Task to complete: Make an exact reproduction of all the data.

━━━━━━━━━━━━━━━━━━━━━━━━━━━━━━

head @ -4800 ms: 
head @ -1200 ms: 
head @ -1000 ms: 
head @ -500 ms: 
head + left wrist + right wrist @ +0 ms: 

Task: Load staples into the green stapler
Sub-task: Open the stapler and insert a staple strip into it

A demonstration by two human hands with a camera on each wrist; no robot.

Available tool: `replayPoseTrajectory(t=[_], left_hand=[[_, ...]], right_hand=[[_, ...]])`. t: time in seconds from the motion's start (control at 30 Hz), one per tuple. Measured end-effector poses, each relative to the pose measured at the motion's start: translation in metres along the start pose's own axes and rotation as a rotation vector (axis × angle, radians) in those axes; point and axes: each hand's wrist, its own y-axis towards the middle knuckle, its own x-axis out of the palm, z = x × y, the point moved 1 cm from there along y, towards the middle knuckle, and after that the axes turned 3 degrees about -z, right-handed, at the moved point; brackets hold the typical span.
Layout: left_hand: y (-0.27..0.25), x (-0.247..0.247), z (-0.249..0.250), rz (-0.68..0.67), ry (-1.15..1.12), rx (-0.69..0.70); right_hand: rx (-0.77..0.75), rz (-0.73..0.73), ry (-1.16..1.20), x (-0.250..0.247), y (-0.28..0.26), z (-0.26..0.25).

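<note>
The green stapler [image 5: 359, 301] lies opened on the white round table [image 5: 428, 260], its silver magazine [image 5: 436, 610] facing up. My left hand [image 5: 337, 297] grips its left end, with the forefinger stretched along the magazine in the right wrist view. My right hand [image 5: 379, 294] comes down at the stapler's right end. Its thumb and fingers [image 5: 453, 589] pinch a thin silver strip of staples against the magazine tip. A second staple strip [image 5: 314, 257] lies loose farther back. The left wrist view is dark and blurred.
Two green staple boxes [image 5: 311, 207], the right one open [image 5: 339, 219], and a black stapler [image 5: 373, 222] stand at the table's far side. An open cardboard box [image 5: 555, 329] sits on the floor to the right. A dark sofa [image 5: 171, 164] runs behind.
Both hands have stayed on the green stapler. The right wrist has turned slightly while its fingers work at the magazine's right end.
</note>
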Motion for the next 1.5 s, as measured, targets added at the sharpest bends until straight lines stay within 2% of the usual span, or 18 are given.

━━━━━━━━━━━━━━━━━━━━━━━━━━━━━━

Solution to the problem:
head @ -4800 ms: 
head @ -1200 ms: 
head @ -1000 ms: 
head @ -500 ms: 
head + left wrist + right wrist @ +0 ms: 

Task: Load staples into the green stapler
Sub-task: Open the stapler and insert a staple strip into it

A demonstration by two human hands with a camera on each wrist; no robot.

Available tool: `replayPoseTrajectory(t=[_], left_hand=[[_, ...]], right_hand=[[_, ...]])`. t: time in seconds from the motion's start (control at 30 Hz), one per tuple. Measured end-effector poses, each relative to the pose measured at the motion's start: translation in metres along the start pose's own axes and rotation as a rotation vector (axis × angle, radians) in those axes; point and axes: each hand's wrist, its own y-axis towards the middle knuckle, its own x-axis out of the palm, z = x × y, the point moved 1 cm from there along y, towards the middle knuckle, and after that the axes turned 3 degrees about -z, right-handed, at the moved point; brackets hold the typical span.
Layout: left_hand: y (-0.27..0.25), x (-0.247..0.247), z (-0.249..0.250), rz (-0.68..0.67), ry (-1.15..1.12), rx (-0.69..0.70); right_hand: rx (-0.77..0.75), rz (-0.73..0.73), ry (-1.16..1.20), x (-0.250..0.247), y (-0.28..0.26), z (-0.26..0.25).

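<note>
The green stapler [image 5: 359, 301] lies opened on the white round table [image 5: 428, 260], its silver magazine [image 5: 436, 610] facing up. My left hand [image 5: 337, 297] grips its left end, with the forefinger stretched along the magazine in the right wrist view. My right hand [image 5: 379, 294] comes down at the stapler's right end. Its thumb and fingers [image 5: 453, 589] pinch a thin silver strip of staples against the magazine tip. A second staple strip [image 5: 314, 257] lies loose farther back. The left wrist view is dark and blurred.
Two green staple boxes [image 5: 311, 207], the right one open [image 5: 339, 219], and a black stapler [image 5: 373, 222] stand at the table's far side. An open cardboard box [image 5: 555, 329] sits on the floor to the right. A dark sofa [image 5: 171, 164] runs behind.
Both hands have stayed on the green stapler. The right wrist has turned slightly while its fingers work at the magazine's right end.
</note>
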Motion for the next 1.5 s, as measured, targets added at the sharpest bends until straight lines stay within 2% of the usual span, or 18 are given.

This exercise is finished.